El Salvador has lived under a state of emergency since March 2022, when the country’s powerful street gangs went on a killing rampage. Bukele responded by suspending fundamental rights like access to lawyers, and authorities have arrested more than 83,000 people. And in 2023, Bukele opened a massive new prison with capacity for 40,000 gang members.

El Salvador, once one of the most dangerous countries in the world, closed last year with a record low 114 homicides, a newfound security that has propelled Bukele’s soaring popularity in the country of about 6 million residents.

Rubio arrived in San Salvador shortly after watching a U.S.-funded deportation flight with 43 migrants leave from Panama for Colombia. That came a day after Rubio delivered a warning to Panama that unless the government moved immediately to eliminate China's presence at the Panama Canal, the U.S. would act to do so.

Migration, though, was the main issue of the day, as it will be for the next stops on Rubio's five-nation Central American tour of Costa Rica, Guatemala, and the Dominican Republic after Panama and El Salvador.

Trump’s administration prioritizes stopping people from making the journey to the United States and has worked with regional countries to boost immigration enforcement on their borders as well as to accept deportees from the United States.

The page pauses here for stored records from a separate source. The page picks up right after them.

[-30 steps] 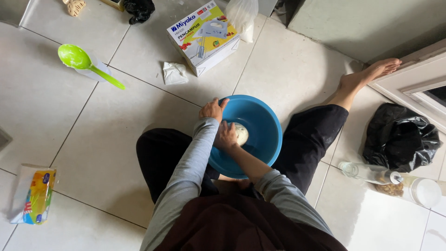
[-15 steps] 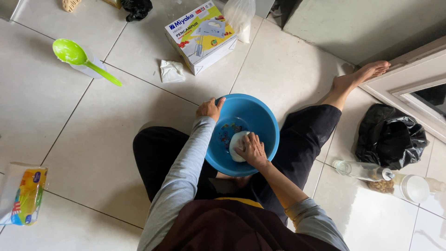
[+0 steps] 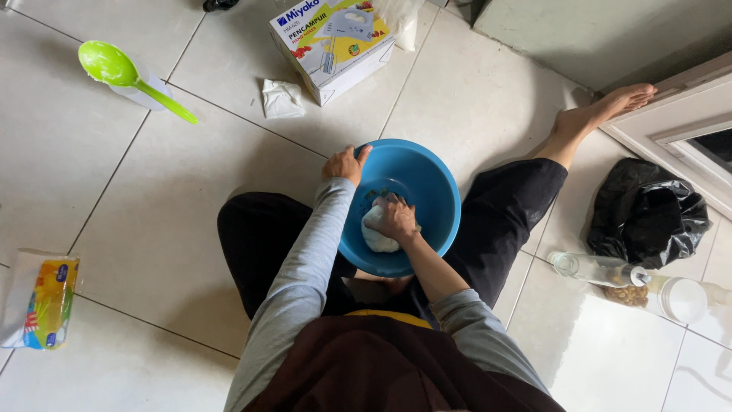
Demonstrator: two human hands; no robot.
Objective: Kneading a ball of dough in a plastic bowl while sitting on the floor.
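My right hand [image 3: 394,217] presses curled fingers onto the pale dough lump [image 3: 376,238] directly beneath it, while my left hand [image 3: 342,163] grips the round blue plastic bowl [image 3: 435,191] at its far-left rim.

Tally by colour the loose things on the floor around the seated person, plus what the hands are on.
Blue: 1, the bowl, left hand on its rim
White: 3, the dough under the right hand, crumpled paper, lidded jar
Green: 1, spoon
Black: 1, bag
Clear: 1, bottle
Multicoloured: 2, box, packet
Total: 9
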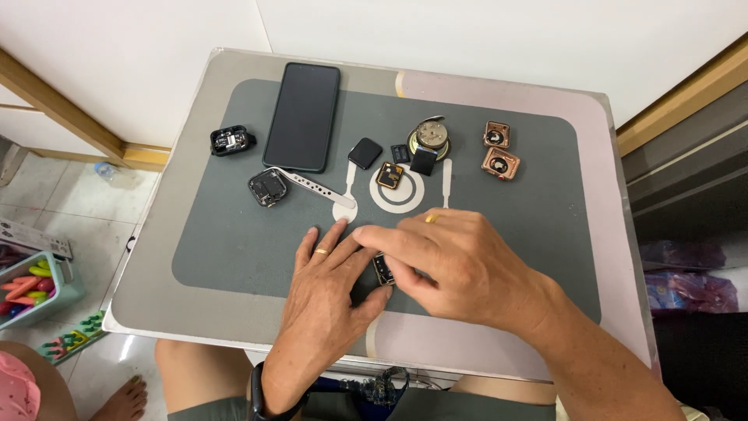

The agreement Rubio described for El Salvador to accept foreign nationals arrested in the United States for violating U.S. immigration laws is known as a “safe third country” agreement. Officials have suggested this might be an option for Venezuelan gang members convicted of crimes in the United States should Venezuela refuse to accept them, but Rubio said Bukele's offer was for detainees of any nationality.

After meeting with Bukele, Rubio signed a memorandum of understanding with his Salvadoran counterpart to advance U.S.-El Salvador civil nuclear cooperation. The document could lead to a more formal deal on cooperation in nuclear power and medicine that the U.S. has with numerous countries.